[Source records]
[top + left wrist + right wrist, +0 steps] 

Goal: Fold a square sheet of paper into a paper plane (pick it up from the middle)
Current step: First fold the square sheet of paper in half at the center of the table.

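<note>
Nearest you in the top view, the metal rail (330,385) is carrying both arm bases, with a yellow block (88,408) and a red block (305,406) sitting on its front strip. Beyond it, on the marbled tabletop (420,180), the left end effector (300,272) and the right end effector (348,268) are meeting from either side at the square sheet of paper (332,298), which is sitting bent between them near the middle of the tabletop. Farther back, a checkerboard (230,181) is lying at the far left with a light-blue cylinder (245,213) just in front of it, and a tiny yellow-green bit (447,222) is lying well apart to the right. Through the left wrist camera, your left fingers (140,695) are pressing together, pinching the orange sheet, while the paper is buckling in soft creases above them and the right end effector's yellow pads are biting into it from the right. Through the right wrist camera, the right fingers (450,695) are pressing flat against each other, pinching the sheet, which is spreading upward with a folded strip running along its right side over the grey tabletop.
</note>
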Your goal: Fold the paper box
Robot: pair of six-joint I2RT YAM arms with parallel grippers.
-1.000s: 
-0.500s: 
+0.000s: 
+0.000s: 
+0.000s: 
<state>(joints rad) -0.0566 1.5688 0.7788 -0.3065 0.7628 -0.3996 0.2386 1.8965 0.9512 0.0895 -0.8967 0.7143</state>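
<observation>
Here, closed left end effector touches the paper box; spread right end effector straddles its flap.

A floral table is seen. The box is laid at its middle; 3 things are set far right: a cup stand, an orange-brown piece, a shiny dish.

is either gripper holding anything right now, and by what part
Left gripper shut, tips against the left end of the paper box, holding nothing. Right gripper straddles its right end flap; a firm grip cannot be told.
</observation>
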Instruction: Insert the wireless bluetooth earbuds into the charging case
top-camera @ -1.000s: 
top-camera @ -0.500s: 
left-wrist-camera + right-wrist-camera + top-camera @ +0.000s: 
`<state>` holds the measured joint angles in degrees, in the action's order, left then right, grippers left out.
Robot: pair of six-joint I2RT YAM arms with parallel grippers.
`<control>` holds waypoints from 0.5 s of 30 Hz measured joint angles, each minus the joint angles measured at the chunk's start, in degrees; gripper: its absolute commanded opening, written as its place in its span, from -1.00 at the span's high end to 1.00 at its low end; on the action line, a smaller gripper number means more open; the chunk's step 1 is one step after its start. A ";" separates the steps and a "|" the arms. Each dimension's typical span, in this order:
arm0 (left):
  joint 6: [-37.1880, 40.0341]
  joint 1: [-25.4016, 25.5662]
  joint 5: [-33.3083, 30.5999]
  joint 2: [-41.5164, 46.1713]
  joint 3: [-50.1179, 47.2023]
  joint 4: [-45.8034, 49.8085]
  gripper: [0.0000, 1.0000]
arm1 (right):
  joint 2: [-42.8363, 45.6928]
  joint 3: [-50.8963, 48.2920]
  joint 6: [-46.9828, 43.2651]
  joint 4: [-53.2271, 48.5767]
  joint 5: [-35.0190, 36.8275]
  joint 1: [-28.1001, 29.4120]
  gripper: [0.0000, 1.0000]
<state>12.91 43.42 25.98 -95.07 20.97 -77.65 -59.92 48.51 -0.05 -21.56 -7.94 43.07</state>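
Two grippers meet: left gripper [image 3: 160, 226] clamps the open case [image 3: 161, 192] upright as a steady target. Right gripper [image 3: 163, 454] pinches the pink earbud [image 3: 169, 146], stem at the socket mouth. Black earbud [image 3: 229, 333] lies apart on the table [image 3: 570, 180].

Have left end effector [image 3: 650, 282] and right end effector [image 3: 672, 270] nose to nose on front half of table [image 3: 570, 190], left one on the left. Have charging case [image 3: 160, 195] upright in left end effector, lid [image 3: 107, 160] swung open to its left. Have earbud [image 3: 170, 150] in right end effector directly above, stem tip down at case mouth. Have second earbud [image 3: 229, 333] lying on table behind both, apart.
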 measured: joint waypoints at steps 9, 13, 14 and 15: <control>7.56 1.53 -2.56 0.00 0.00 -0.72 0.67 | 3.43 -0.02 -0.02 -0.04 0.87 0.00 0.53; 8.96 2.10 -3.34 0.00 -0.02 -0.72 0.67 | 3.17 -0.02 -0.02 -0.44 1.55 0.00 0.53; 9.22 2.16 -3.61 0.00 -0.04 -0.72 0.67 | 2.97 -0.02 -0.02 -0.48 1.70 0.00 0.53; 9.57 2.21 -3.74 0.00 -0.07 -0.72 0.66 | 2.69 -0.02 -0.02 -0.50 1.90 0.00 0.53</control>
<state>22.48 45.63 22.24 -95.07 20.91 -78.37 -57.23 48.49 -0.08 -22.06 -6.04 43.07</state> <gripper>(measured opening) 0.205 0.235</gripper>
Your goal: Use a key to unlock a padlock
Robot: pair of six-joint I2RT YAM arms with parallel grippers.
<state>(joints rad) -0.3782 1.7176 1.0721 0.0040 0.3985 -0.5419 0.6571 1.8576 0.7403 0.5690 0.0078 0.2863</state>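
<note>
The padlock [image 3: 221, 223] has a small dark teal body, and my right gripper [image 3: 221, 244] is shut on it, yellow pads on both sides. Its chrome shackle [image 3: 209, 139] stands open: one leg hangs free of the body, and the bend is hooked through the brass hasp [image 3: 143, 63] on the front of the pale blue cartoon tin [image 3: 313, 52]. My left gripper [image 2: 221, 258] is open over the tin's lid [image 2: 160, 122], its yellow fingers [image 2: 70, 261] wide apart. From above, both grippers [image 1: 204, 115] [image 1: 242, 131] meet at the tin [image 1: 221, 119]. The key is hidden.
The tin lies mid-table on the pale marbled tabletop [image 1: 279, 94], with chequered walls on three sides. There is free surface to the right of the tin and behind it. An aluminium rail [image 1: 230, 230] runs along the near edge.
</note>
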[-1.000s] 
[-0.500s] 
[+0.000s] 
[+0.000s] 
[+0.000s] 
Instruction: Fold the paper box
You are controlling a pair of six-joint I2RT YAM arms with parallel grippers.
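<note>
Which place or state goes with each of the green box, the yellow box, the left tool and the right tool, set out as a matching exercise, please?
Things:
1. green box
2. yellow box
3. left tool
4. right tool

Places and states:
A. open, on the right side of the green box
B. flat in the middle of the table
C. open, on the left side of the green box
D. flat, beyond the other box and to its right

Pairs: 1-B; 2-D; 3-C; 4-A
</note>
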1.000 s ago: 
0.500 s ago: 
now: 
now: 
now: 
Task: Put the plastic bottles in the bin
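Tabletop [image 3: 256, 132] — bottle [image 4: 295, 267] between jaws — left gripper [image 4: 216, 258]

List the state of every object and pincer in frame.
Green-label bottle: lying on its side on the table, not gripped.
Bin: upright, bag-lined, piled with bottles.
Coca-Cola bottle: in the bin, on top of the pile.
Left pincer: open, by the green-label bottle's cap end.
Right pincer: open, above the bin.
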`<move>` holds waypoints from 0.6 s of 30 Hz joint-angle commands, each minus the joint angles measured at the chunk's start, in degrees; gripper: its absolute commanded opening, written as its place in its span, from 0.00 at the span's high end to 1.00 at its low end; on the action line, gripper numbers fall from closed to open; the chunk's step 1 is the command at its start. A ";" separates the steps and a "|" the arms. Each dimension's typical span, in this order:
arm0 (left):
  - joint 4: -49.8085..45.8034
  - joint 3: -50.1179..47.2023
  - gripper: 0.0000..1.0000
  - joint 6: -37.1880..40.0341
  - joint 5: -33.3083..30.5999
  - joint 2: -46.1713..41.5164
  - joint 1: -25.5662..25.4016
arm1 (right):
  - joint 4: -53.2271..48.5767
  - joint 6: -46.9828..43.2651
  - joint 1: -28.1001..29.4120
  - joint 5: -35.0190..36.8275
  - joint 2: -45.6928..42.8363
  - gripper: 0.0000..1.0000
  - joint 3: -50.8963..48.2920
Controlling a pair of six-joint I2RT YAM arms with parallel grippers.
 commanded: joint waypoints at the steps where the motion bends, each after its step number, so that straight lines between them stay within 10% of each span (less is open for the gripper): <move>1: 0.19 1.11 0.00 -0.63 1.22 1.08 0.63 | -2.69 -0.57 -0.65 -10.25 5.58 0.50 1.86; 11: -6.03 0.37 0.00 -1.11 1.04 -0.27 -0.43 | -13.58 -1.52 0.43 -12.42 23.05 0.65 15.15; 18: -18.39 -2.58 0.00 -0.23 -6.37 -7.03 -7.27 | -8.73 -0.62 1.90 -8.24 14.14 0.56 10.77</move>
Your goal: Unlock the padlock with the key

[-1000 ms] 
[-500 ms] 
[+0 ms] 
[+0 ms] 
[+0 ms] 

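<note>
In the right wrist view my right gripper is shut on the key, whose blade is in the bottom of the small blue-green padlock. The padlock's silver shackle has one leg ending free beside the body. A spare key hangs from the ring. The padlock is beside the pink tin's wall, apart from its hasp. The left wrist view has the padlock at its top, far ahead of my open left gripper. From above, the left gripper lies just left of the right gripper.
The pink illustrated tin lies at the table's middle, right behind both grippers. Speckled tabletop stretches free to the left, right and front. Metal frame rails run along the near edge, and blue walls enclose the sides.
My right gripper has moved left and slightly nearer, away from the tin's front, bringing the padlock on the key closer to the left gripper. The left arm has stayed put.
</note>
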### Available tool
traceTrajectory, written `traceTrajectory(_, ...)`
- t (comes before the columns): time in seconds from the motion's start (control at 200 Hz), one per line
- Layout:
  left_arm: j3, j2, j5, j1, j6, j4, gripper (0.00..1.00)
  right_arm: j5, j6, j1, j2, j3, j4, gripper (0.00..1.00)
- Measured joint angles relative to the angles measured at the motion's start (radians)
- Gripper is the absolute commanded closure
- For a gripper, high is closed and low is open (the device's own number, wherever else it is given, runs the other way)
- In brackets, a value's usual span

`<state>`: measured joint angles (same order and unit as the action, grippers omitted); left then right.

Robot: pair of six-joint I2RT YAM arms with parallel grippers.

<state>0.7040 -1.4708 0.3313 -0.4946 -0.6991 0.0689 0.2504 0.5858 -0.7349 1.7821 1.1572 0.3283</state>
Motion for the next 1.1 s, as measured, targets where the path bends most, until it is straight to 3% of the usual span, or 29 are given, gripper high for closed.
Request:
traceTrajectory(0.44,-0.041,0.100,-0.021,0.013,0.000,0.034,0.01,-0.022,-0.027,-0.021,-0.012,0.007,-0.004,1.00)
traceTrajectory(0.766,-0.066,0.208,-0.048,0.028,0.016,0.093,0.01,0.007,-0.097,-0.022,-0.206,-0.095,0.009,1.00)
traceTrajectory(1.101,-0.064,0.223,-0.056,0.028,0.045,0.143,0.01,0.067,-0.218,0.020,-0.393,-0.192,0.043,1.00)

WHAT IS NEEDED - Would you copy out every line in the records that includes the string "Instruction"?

EXERCISE SOLUTION -
Instruction: Insert the wireless bluetooth earbuds into the charging case
Instruction: Fold the paper box

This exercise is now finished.